§ **What needs to be done**: The response must contain every line below in which "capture" appears.

§ **Dataset content**:
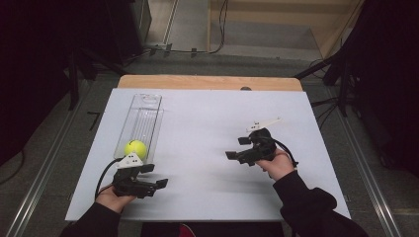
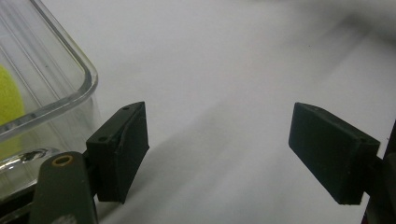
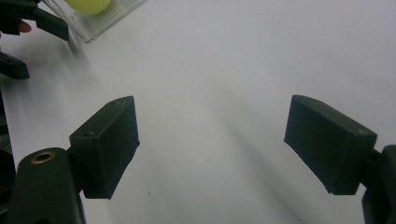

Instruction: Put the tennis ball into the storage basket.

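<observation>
1. Nearest the lens in the left gripper view, the left gripper (image 2: 217,154) shows two black pads standing wide apart, with bare white table (image 2: 224,70) between them and nothing held.
2. Just beside its left-hand pad stands the rounded corner of a clear plastic tray (image 2: 70,88); whether the pad touches the tray wall cannot be told.
3. Through that wall shows the yellow-green of a tennis ball (image 2: 8,109), lying inside the tray.
4. In the right gripper view, the right gripper (image 3: 210,144) also has its jaws parted with only the tabletop between the pads; it grips nothing.
5. Farther off in that view, at the upper left, the ball and the tray's end appear beside the other gripper's black jaws.
6. From the high view, the left gripper (image 1: 159,177) lies low at the table's near left, held in the person's left hand (image 1: 114,199), just in front of the tray's near end.
7. The tennis ball (image 1: 135,148) rests at that near end of the long tray (image 1: 146,111), which runs away from the person.
8. The right gripper (image 1: 237,148) sits well apart, right of centre, held in the right hand (image 1: 277,164), its jaws pointing left.
</observation>
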`<action>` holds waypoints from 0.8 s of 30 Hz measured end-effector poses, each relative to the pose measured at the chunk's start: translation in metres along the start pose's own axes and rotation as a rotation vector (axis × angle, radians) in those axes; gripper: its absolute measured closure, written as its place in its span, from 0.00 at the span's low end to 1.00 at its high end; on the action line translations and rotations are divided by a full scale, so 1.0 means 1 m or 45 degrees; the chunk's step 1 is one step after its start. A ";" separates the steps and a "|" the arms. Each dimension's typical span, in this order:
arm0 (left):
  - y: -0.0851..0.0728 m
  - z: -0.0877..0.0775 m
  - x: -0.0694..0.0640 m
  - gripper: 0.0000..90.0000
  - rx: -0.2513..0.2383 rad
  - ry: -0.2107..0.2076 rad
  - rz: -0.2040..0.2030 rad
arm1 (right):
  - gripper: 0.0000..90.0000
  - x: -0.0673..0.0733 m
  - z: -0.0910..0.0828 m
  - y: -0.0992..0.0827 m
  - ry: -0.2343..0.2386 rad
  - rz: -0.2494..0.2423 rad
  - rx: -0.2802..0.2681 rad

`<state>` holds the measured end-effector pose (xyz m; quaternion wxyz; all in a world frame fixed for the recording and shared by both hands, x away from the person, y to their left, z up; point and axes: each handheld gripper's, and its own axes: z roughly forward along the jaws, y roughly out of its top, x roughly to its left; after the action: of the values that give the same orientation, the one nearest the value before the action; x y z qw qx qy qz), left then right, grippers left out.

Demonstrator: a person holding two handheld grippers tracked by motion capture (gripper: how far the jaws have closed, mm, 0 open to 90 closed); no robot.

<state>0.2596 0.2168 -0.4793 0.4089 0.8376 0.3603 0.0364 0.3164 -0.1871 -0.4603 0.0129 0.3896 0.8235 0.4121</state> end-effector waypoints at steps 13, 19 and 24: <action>-0.001 -0.001 0.001 0.23 -0.036 -0.024 -0.014 | 0.17 -0.007 -0.009 -0.018 -0.010 0.032 -0.004; -0.001 -0.001 0.002 0.23 -0.040 -0.015 -0.012 | 0.17 -0.007 -0.012 -0.029 -0.025 0.029 0.008; -0.002 -0.002 0.003 0.24 -0.038 -0.010 -0.016 | 0.17 -0.014 -0.019 -0.034 -0.036 0.057 -0.021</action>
<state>0.2605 0.2208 -0.4801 0.4232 0.8292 0.3634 0.0358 0.2979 -0.2207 -0.4752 0.0184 0.4135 0.8110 0.4136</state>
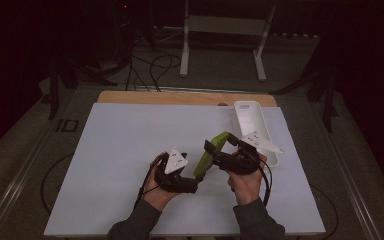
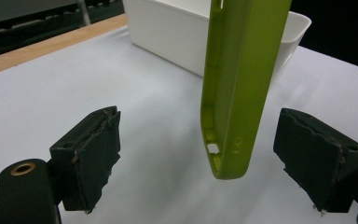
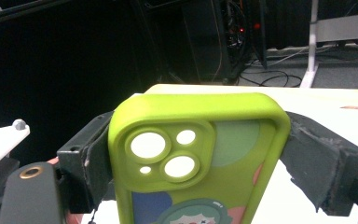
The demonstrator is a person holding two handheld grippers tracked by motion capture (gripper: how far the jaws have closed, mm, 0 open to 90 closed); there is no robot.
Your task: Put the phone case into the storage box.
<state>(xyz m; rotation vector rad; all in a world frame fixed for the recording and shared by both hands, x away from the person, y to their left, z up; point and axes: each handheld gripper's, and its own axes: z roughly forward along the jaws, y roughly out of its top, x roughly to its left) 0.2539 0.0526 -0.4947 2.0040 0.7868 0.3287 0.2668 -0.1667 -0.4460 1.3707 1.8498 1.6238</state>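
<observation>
A lime-green phone case [image 1: 211,150] with camera cut-outs and a cartoon print [image 3: 200,186] hangs above the white mat, tilted from upper right to lower left. My right gripper [image 1: 215,151] is shut on it, both pads pressing its long sides near the camera end [image 3: 196,144]. My left gripper [image 1: 195,181] sits just left of and below the right one. In the left gripper view its jaws stand wide on either side of the case's lower end [image 2: 235,93], and its pads [image 2: 98,144] do not touch it. My left gripper [image 2: 203,142] is open.
A long white tray [image 1: 250,117] lies at the mat's right side, just behind the grippers [image 2: 168,32]. The white mat [image 1: 130,150] covers a wooden table whose bare far edge [image 1: 180,97] shows. Beyond the table are cables and a white stand on the floor.
</observation>
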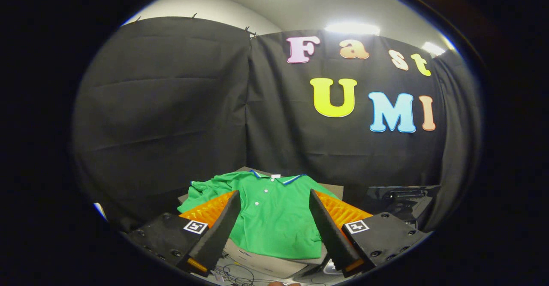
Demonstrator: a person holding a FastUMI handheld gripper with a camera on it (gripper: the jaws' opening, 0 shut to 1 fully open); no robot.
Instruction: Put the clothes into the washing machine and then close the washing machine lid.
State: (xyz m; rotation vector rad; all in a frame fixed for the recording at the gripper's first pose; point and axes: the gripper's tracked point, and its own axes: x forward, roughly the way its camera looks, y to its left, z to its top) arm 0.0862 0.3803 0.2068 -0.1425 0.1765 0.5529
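While the black cloth wall (171,106) fills the far side, a green polo shirt (274,221) lies spread on a flat cardboard surface (261,262), its long axis running near to far with the collar at the far end. The gripper (274,198) hangs above it, fingers spread wide, touching nothing.

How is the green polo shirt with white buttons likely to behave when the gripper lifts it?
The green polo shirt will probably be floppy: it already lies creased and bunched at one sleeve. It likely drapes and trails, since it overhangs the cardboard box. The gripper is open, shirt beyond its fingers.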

§ **Result of this task**:
Demonstrator: a person holding two handheld grippers tracked by motion capture (gripper: how far the jaws have closed, mm, 0 open to 90 closed); no robot.
The demonstrator is a person holding two handheld grippers tracked by motion capture (gripper: how far the jaws have closed, mm, 0 open to 90 closed); there is no robot.

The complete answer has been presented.